L'ambiance était plutôt tendue ce 24 janvier 2018 dans les couloirs du Sénat. Alors que M. Gérard Larcher, le président du Sénat, s'était lui-même interrogé sur le bien-fondé de la future limitation à 80 km/h, le délégué interministériel à la Sécurité routière a été convié à se présenter au Sénat devant le président de la commission des lois. https://news.autoplus.fr/80-kmh-Limitation-de-Vitesse-Senat-Gouvernement-Securite-Routiere-1523623.html
La question
A la barre M. Emmanuel Barbe, face à lui une cinquantaine de sénateurs très en colère, et bien décidés à recevoir des éclaircissements. M. Philippe Bas, président de la Commission des lois, ouvre la séance en ces termes :
"Nous avons demandé à M. Barbe de venir s'expliquer sur la décision gouvernementale et en particulier sur l'interdiction de circuler à plus de 80 km/h sur les départementales ; le souci de sécurité routière n'autorise pas à accepter des décisions nouvelles sans inventaires, l'évaluation des résultats qui a été faite mérite d'être très sérieusement étayée. Les expérimentations, très modestes, qui ont été effectuées n'ont pas donné lieu à la publication de leurs résultats ! Sans doute n'étaient-elles pas suffisamment significatives... "

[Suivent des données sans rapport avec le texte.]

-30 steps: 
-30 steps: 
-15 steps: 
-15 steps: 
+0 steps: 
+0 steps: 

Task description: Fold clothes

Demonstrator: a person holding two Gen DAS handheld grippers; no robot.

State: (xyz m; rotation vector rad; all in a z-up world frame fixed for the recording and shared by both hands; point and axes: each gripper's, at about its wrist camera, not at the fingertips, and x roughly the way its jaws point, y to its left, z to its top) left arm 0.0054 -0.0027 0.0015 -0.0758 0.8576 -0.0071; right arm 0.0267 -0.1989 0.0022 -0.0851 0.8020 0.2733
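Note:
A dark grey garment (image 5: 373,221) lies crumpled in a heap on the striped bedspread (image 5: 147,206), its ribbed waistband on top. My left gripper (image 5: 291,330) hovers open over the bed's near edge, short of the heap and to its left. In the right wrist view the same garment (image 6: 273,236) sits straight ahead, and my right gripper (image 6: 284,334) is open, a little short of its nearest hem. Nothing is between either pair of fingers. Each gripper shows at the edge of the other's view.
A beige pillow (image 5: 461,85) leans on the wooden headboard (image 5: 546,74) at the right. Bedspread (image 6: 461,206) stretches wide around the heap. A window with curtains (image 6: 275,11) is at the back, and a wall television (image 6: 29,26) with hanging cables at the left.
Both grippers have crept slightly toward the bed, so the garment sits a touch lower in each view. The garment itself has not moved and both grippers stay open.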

Une question claire, nette et précise, qui réclamait une réponse du même ordre. Pas gagné...
La dérobade
C'est donc sous un coup de massue bien asséné que le délégué s'est ouvert sur le contenu du tout dernier CISR (Comité interministériel de sécurité routière), en arguant de la portée et des bienfaits envisageables des 18 nouvelles mesures. Comme à la parade et avec une application non dissimulée, M. Barbe s'est alors longuement étendu sur les raisons de ne pas téléphoner au volant, sur la nécessité de ne pas boire au volant, sur l'évidente obligation du bien conduire avant de déclarer souhaiter revenir "très rapidement" sur l'affaire du 80 km/h.
Et comme à son habitude de déclarer tout de go : "La vitesse est le seul facteur causal d'accident : sans vitesse pas d'accident, c'est une évidence.... " Ce qui ne manqua de déclencher une hilarité teintée d'indignation dans l'Hémicycle, vite stoppée par le cinglant rappel de M. Bas : "Messieurs, nous allons laisser à M. Barbe toutes les chances de nous convaincre."
Les coups de bâtons
Peu à son avantage, le délégué échaudé n'hésita pas à prévenir : "J'ai le cuir dur et je suis habitué aux débats difficiles." Il n'en fallait pas moins, tant les plaidoiries des différents sénateurs furent particulièrement tranchantes. Chaque prise de parole des sénateurs poussant M. Barbe dans ses derniers retranchements. Quelques flèches parmi d'autres relevées durant cette audition de près de 2 heures :
"Cette mesure est une mesure faite sans analyse scientifique, sans réelle évaluation, et sans même que les expérimentations menées soient correctement analysées. Si les Français s'imaginent qu'en allant moins vite ils participeront à une circulation plus sûre, vous leur aurez menti !"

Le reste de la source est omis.